• Work task: Transcribe everything in the listing below exactly, except the pictures.
- - -
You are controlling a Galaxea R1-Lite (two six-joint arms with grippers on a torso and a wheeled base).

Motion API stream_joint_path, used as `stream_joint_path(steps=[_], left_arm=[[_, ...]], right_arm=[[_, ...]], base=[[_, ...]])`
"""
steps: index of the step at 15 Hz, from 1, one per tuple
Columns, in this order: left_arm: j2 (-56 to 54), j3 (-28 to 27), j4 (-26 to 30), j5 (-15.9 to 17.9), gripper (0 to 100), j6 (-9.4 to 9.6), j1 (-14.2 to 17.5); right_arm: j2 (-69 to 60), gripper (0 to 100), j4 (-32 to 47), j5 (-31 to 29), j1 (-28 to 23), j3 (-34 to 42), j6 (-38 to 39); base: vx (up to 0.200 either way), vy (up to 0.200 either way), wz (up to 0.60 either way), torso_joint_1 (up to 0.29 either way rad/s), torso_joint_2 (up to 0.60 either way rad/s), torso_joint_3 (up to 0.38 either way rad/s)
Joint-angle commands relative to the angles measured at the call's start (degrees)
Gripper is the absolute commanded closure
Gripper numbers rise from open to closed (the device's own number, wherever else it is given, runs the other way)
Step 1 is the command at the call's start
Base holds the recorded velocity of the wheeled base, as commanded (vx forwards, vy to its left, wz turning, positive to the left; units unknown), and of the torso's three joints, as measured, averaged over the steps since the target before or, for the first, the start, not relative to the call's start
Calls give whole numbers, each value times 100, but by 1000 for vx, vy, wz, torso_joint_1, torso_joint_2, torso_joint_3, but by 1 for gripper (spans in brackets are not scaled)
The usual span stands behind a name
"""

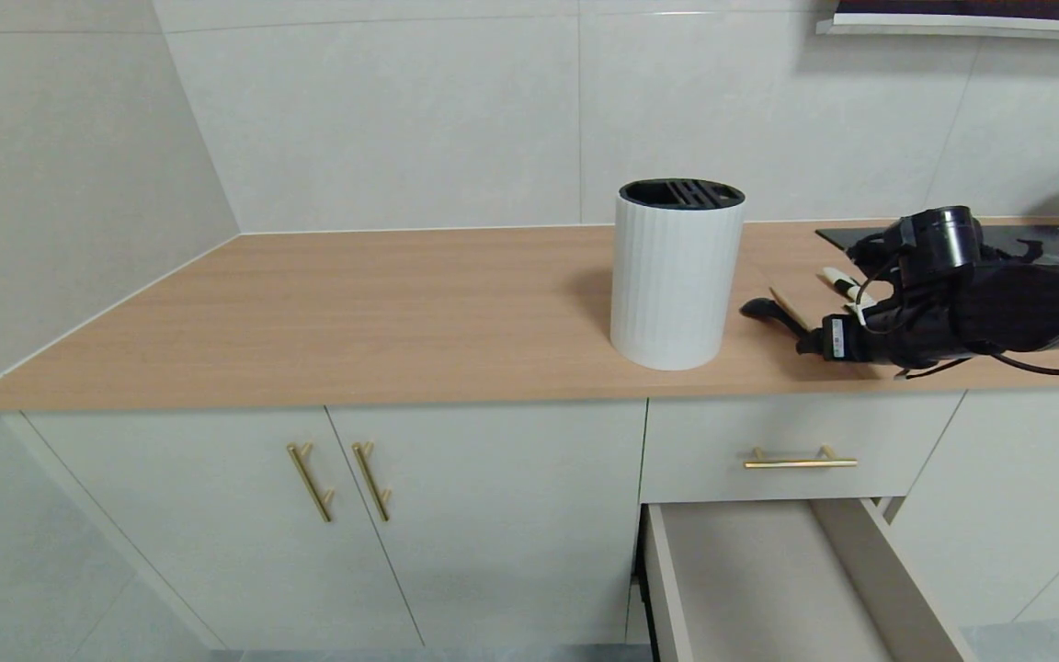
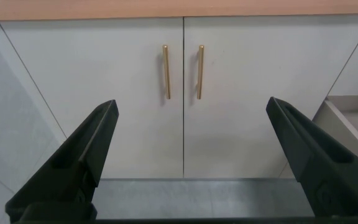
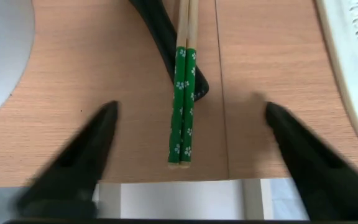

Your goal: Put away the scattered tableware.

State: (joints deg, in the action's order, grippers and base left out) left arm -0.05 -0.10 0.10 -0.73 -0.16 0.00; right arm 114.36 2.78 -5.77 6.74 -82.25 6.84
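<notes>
**Desk:** How does your right gripper stand?

**Me:** My right gripper (image 3: 186, 117) is spread wide and holds nothing. It hangs low over the counter (image 1: 355, 313), just right of the holder (image 1: 677, 276). The chopsticks (image 3: 183, 106) lie side by side between its fingers, touching each other.

**Desk:** What worries you?

**Me:** Three things. First, the chopsticks rest across a black utensil (image 3: 166, 50), so they sit tilted rather than flat. If I close unevenly, I think one stick rolls off the other and I pinch a single one. If I close too low, I catch the utensil as well.

**Desk:** And second?

**Me:** Their green ends lie near the counter's front edge, right of the holder. A nudge from a finger could slide them off, into the open drawer (image 1: 750, 579) below and right of the holder, or onto the floor.

**Desk:** Third?

**Me:** A white piece (image 3: 353, 68) lies farther right of the holder, close by one finger. I could knock it on the way down.

**Desk:** The left?

**Me:** My left gripper (image 2: 192, 104) is spread too and empty. It is below and left of the holder, facing the doors (image 2: 104, 81), and poses no risk there.
</notes>
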Motion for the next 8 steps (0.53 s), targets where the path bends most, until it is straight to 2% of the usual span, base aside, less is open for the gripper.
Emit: stream_joint_path(steps=[1, 8], left_arm=[[5, 1, -1, 3, 0, -2, 0], [5, 1, -1, -6, 0, -2, 0]], right_arm=[[-1, 100, -5, -3, 3, 16, -7], [-168, 100, -5, -12, 3, 42, 28]], base=[[0, 0, 0, 0, 0, 0], [0, 0, 0, 0, 0, 0]])
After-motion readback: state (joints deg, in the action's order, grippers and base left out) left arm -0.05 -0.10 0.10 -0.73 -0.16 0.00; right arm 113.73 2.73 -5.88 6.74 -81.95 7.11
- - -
• Task output:
You are controlling a Galaxea R1-Lite (two six-joint arms with grippers on a torso and a wheeled base).

Motion API stream_joint_path, used as `stream_joint_path(steps=[_], left_arm=[[_, ...]], right_arm=[[_, ...]], base=[[_, ...]])`
"""
steps: index of the step at 15 Hz, from 1, one per tuple
Columns, in this order: left_arm: j2 (-56 to 54), j3 (-28 to 27), j4 (-26 to 30), j5 (-15.9 to 17.9), gripper (0 to 100), j6 (-9.4 to 9.6), j1 (-14.2 to 17.5); right_arm: j2 (-69 to 60), gripper (0 to 100), j4 (-32 to 47), j5 (-31 to 29), j1 (-28 to 23), j3 (-34 to 42), j6 (-38 to 39); base: vx (up to 0.200 either way), vy (up to 0.200 either way), wz (up to 0.60 either way), torso_joint_1 (up to 0.29 either way rad/s), torso_joint_2 (up to 0.60 either way rad/s), torso_joint_3 (up to 0.38 either way rad/s)
Joint-angle commands relative to the angles measured at the call's start (degrees)
Gripper is the absolute commanded closure
Gripper numbers rise from open to closed (the device's own number, wherever else it is given, runs the other way)
Step 1 is the command at the call's start
Base holds the recorded velocity of the wheeled base, as commanded (vx forwards, vy to its left, wz turning, positive to the left; units unknown), and of the torso's three joints, as measured, averaged over the steps since the target before or, for the first, the start, not relative to the call's start
Calls give whole numbers, each value times 100, but by 1000 for vx, vy, wz, torso_joint_1, torso_joint_2, torso_joint_3, but by 1 for gripper (spans in brackets are not scaled)
The usual span stands behind a name
"""


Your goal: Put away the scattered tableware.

State: (joints deg, in the action's order, grippers and base left out) left arm -0.05 -0.10 0.10 -0.73 -0.16 0.00; right arm 114.36 2.78 -5.77 6.74 -82.25 6.84
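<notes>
**Desk:** How does your right gripper stand?

**Me:** My right gripper (image 3: 186, 117) is spread wide and holds nothing. It hangs low over the counter (image 1: 355, 313), just right of the holder (image 1: 677, 276). The chopsticks (image 3: 183, 106) lie side by side between its fingers, touching each other.

**Desk:** What worries you?

**Me:** Three things. First, the chopsticks rest across a black utensil (image 3: 166, 50), so they sit tilted rather than flat. If I close unevenly, I think one stick rolls off the other and I pinch a single one. If I close too low, I catch the utensil as well.

**Desk:** And second?

**Me:** Their green ends lie near the counter's front edge, right of the holder. A nudge from a finger could slide them off, into the open drawer (image 1: 750, 579) below and right of the holder, or onto the floor.

**Desk:** Third?

**Me:** A white piece (image 3: 353, 68) lies farther right of the holder, close by one finger. I could knock it on the way down.

**Desk:** The left?

**Me:** My left gripper (image 2: 192, 104) is spread too and empty. It is below and left of the holder, facing the doors (image 2: 104, 81), and poses no risk there.
</notes>
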Motion for the next 8 steps (0.53 s), targets where the path bends most, until it is straight to 2% of the usual span, base aside, less is open for the gripper.
Emit: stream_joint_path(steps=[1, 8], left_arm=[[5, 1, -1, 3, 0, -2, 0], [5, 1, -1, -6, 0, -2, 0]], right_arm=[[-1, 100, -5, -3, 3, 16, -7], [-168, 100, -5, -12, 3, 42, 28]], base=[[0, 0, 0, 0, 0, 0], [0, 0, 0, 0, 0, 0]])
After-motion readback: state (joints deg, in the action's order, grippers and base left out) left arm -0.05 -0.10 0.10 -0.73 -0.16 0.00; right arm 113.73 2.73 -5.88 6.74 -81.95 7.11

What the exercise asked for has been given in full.